Nadia Afkhami’s ‘Eye Am Nadia’ Functions as her Social Media Personal Diary


Nadia Afkhami is a second-year optometry student at the Western University of Health Science in Pomona, Calif. With a master’s degree in biomedical sciences from Barry University in Miami, Afkhami made the decision to pursue optometry after observing the relationships optometrists often make with their patients. After having lived in Orlando for most of her life, (she was born in Iran and migrated when she was 2), Afkhami decided to create Eye Am Nadia in an effort to chronicle her life as a budding optometrist in California for her friends back home to see. Now with over 2,000 followers, the Instagram page has become a community.

“It was a fun way to show all my friends and family what I’m up to,” Afkhami told VMail Weekend. “I’d seen so many medical/dental Instagrams but not so many optometry students. I started getting a lot of questions about applying from pre-optometry students, so much support from people in the industry—doctors started reaching out to me. And it became more of a community.”

Though the page has grown beyond what Afkhami anticipated, Eye Am Nadia has come with the same challenges many people face when they first get on social media—authenticity. “Trying not overthinking it has been the biggest challenge for me,” Afkhami stated. “At first, I was getting caught up on color schemes, times to post, follower count, engagement, etc. But then I realized, for me, it’s not about that.” Afkhami discovered the most important thing is to keep her content authentic and true to the voice and perspective that urged her supporters to follow her in the first place.

“My Instagram is more about sharing my everyday life. A diary,” she stated. “Not everything I post is optometry related. Some days it’s about a trip I took, a place I was excited about, a post about my family, my friends. All these things help show people that there is life outside of optometry. On my story, I’m unapologetically myself—I sing (terribly) in the car, share all my mistakes, funny things that happen and rant about things I get annoyed about.”

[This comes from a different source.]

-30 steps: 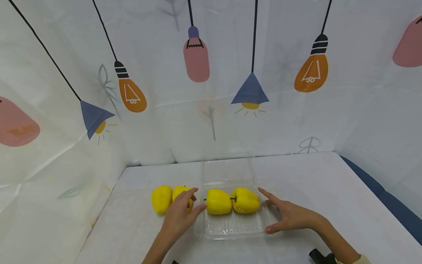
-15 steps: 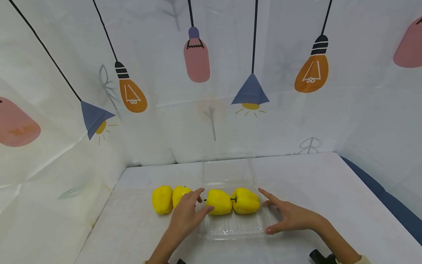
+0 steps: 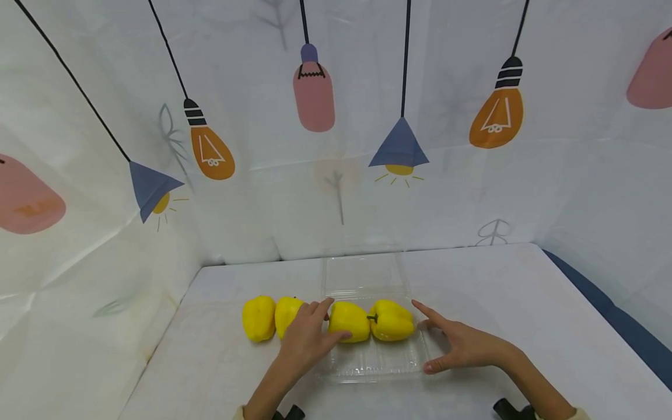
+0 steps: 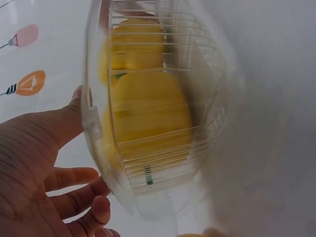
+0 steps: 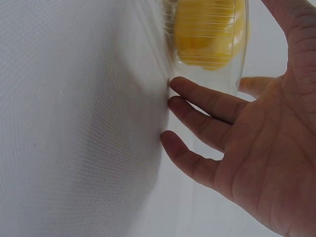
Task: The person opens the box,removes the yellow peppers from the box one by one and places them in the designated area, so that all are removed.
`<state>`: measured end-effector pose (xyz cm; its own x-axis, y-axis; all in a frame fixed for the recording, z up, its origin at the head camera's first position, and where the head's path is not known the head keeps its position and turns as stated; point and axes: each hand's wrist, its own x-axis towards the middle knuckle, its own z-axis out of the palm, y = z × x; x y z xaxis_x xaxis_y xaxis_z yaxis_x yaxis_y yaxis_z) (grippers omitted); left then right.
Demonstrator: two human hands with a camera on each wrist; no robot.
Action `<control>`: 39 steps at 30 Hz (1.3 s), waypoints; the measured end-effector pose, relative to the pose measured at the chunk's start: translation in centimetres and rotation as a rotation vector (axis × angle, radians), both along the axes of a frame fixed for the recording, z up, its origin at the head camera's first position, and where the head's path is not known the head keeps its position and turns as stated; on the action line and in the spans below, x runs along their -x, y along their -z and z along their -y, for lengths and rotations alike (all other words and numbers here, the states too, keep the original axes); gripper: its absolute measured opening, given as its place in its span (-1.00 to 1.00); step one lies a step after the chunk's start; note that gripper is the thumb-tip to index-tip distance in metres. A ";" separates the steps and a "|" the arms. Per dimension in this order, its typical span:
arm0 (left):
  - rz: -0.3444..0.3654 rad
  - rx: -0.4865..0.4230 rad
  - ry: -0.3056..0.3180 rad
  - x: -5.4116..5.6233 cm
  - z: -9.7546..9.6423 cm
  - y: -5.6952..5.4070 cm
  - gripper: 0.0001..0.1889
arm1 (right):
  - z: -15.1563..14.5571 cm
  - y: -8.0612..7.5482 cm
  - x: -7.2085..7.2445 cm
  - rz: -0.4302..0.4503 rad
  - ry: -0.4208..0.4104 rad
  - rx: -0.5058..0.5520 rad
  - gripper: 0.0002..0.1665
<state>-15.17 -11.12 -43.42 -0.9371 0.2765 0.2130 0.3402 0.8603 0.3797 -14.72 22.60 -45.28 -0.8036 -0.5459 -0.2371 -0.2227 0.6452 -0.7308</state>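
Inside a transparent, ribbed plastic box with its lid laid back, 2 smooth, blocky yellow peppers; leftward, 2 more peppers on fine-grained white tabletop. At the left side, a relaxed left hand grasping nothing, contact unclear; at right, a spread, unladen right hand; beyond, room up to the straight table edge.
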 end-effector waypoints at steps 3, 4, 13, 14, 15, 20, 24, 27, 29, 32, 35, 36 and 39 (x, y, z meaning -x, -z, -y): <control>-0.010 0.036 0.001 0.1 -0.1 0.3 -0.18 | 0.0 0.0 0.0 0.000 -0.002 0.002 0.31; -0.013 0.048 0.002 0.2 -0.1 0.4 -0.17 | 0.0 0.0 0.0 -0.002 -0.003 0.001 0.31; -0.040 0.094 0.016 0.5 -0.4 0.9 -0.15 | 0.0 0.0 0.0 -0.004 0.001 -0.005 0.31; -0.044 0.103 0.017 0.5 -0.5 0.9 -0.15 | 0.0 0.0 0.0 -0.002 0.002 -0.004 0.31; -0.048 0.110 0.019 0.6 -0.5 1.0 -0.15 | 0.0 0.0 0.0 -0.001 0.002 -0.004 0.32; -0.054 0.134 0.036 0.7 -0.6 1.1 -0.14 | 0.0 0.1 0.0 -0.008 -0.001 -0.005 0.32; -0.049 0.143 0.047 0.8 -0.6 1.1 -0.12 | 0.0 0.1 0.0 -0.007 0.002 -0.007 0.32; -0.046 0.150 0.053 0.9 -0.6 1.2 -0.11 | 0.0 0.0 0.0 -0.002 0.006 -0.008 0.32; -0.039 0.149 0.052 0.9 -0.6 1.3 -0.11 | 0.0 0.0 0.0 -0.003 0.004 -0.007 0.32; -0.026 0.141 0.048 1.0 -0.7 1.3 -0.11 | 0.0 0.0 0.0 -0.008 0.003 -0.007 0.32; -0.023 0.135 0.043 1.0 -0.7 1.3 -0.12 | 0.0 0.0 0.0 -0.010 0.003 -0.008 0.32; -0.022 0.134 0.042 1.0 -0.7 1.4 -0.12 | 0.0 0.0 0.0 -0.011 0.004 -0.008 0.32; -0.022 0.124 0.038 1.0 -0.7 1.4 -0.13 | 0.0 0.1 0.0 -0.008 0.004 -0.005 0.32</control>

Afkhami’s honesty on Instagram has helped in getting other industry influencers to connect with her. She considers doctors Arian Fartash (Glam Optometrist) and Jennifer Lyerly (Eye.Dolatry) as some of her role models. She stated, “Two of the biggest and most supportive people I’ve been lucky enough to have in my life are Dr. Lyerly and Dr. Fartash. These women have shown me how to be a strong woman and never give up on what I want. Both have been incredible role models and have done so with the utmost grace and humility.”

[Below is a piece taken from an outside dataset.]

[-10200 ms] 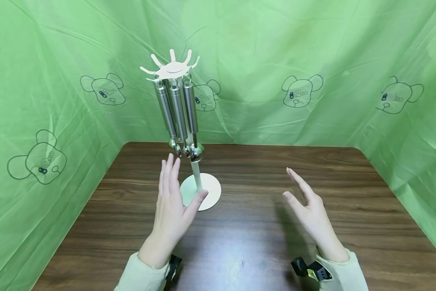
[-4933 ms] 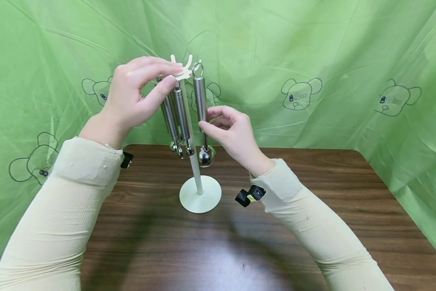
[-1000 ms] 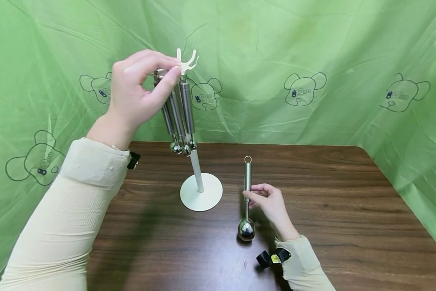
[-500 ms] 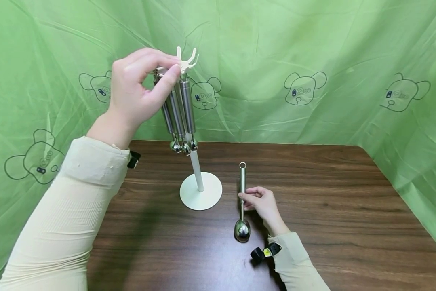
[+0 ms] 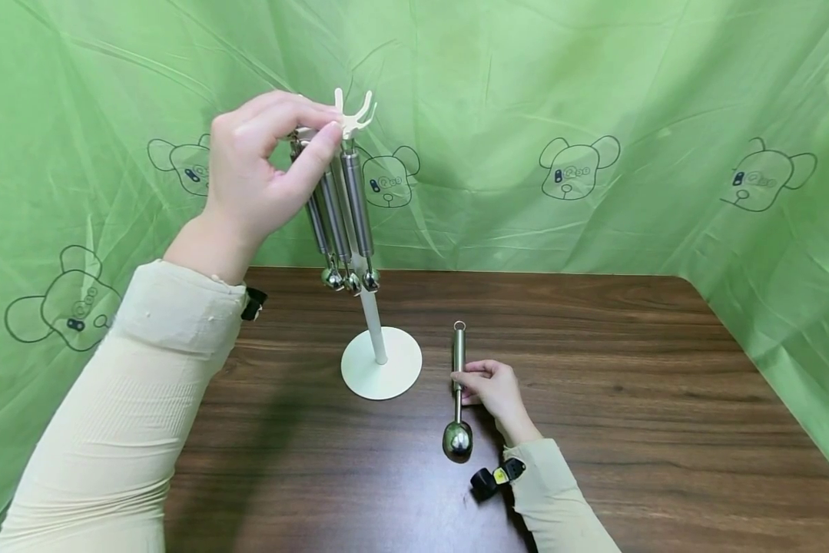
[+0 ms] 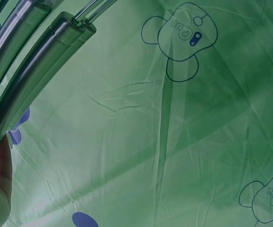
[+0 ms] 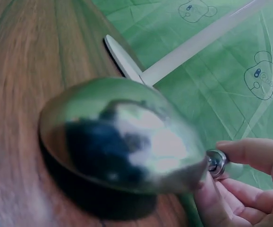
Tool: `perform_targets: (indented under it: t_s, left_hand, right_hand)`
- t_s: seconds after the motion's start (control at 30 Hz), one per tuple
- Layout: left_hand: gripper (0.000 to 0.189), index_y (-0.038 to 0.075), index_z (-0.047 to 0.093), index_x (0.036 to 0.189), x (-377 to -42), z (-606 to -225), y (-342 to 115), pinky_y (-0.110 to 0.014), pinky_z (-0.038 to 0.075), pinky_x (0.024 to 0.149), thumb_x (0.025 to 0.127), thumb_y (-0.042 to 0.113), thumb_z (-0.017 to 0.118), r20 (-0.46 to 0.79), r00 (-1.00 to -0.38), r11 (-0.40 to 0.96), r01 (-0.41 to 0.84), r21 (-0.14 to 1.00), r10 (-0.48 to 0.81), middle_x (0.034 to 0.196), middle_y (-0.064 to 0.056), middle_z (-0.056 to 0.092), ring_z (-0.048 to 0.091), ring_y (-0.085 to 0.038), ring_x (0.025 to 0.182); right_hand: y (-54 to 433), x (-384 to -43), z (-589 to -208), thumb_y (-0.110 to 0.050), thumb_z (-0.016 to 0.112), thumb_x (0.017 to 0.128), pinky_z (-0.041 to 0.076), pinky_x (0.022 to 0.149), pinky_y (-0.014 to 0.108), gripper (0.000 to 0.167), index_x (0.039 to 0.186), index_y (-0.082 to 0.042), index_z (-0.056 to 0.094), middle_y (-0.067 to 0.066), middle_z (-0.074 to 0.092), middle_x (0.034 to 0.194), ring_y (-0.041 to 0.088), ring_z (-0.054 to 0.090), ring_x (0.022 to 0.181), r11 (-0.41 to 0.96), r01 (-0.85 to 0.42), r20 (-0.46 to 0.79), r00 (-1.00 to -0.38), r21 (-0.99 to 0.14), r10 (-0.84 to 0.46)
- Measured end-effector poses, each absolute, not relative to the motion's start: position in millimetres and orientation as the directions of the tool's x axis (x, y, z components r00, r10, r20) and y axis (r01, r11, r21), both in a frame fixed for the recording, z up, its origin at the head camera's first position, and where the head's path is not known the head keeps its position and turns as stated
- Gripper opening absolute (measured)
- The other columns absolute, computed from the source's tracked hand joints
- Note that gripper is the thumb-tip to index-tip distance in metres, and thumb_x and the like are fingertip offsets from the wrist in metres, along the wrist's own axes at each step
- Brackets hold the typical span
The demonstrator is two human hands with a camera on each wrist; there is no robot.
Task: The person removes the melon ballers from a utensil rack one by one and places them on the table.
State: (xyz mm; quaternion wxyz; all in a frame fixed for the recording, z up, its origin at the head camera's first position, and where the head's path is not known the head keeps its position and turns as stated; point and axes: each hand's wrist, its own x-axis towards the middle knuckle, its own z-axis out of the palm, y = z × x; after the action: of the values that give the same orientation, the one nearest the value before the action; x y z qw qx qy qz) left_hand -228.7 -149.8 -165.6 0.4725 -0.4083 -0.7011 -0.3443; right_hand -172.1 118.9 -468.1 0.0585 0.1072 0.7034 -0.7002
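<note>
My left hand (image 5: 258, 157) pinches the top of a white utensil stand (image 5: 381, 376), thumb and fingers meeting at its pronged head; the fingers cover part of that head. From the prongs hang several metal utensils (image 5: 354, 203) with rounded ends, and their handles (image 6: 32, 66) show large in the left wrist view. Low over the table, my right hand (image 5: 493, 392) pinches the grey handle of a metal spoon (image 5: 458, 440). Its ring points away and its bowl toward me. In the right wrist view the shiny bowl (image 7: 122, 137) is rounded side up, at the tabletop.
A brown wood-grain table (image 5: 628, 384) carries the stand, whose round base lies left of the spoon. Green cloth (image 5: 483, 69) with bear-head drawings surrounds the table at the back and sides.
The spoon came off the stand in my right hand and down to the table. Over the last second it tipped flatter and shifted slightly left. My left hand stays on the stand's head.
</note>
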Motion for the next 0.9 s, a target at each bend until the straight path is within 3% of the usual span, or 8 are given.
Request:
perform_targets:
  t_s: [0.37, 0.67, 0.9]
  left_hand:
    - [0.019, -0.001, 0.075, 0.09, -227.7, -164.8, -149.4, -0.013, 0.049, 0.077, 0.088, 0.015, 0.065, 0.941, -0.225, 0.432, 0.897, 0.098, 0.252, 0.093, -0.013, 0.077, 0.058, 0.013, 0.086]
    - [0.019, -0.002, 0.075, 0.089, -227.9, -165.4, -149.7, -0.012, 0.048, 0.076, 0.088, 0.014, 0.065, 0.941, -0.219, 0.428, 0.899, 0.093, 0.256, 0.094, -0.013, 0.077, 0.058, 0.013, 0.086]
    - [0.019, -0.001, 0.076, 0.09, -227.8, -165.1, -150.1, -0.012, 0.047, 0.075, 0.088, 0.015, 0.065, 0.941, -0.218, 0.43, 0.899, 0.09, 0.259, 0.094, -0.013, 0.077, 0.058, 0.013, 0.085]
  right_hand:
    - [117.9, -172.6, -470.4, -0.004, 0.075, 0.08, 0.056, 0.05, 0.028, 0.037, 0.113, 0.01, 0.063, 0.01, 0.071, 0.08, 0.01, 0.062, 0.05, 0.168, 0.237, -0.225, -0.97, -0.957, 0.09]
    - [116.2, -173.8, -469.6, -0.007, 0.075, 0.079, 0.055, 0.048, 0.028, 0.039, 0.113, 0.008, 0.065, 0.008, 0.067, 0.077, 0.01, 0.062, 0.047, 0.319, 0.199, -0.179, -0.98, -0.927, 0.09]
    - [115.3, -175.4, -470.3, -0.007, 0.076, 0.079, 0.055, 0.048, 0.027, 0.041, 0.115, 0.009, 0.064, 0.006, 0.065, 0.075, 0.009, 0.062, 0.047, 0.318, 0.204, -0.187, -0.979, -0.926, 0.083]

She also lists Dr. Fayiz Mahgoub as a supporter and someone who encourages students to let their voices be heard. “I remember mentioning to him how I wanted to work on a presentation for the upcoming Transitions Academy, but I was so doubtful of myself. He told me, ‘you have no idea the kind of power you have as a student,’” she explained. “I realized we are the future of optometry. We are the halfway point between consumer and ECP. We have so much to contribute to this industry. There are so many optometrist and industry professionals out there already giving advice and making their voices heard, but how many students are doing the same? This is an influential time for us, and we have more to give then we give ourselves credit for.”

In addition to Eye Am Nadia the Instagram page, Afkhami also has a blog of the same name under construction. However, unlike the Instagram page which she updates at least once a day—more often if she attends conferences or other events—the webpage requires more of her time. “It’s hard to give as much time to my website as I would like. I’d like to make it an advice page for applicants. A resource I wish I had as a pre-optometry student. The blog will hopefully be more insightful—sharing what I’ve learned and what I wish I had done differently,” she said.

As Eye Am Nadia continues to grow on Instagram, Afkhami hopes people continue being compelled to connect with her. “I want to be the kind of account you feel like you can just message me anytime,” she stated. “The connections I make every day are so rewarding. Being able to give advice to people who are struggling with applications when I was once in their shoes; and in return, getting advice from people who were once in my shoes. Not only that but, connecting with other professions. At our school we have some people in dental, medicine and nursing, posting and being able to connect with them and seeing what’s going on in their lives is also fun.”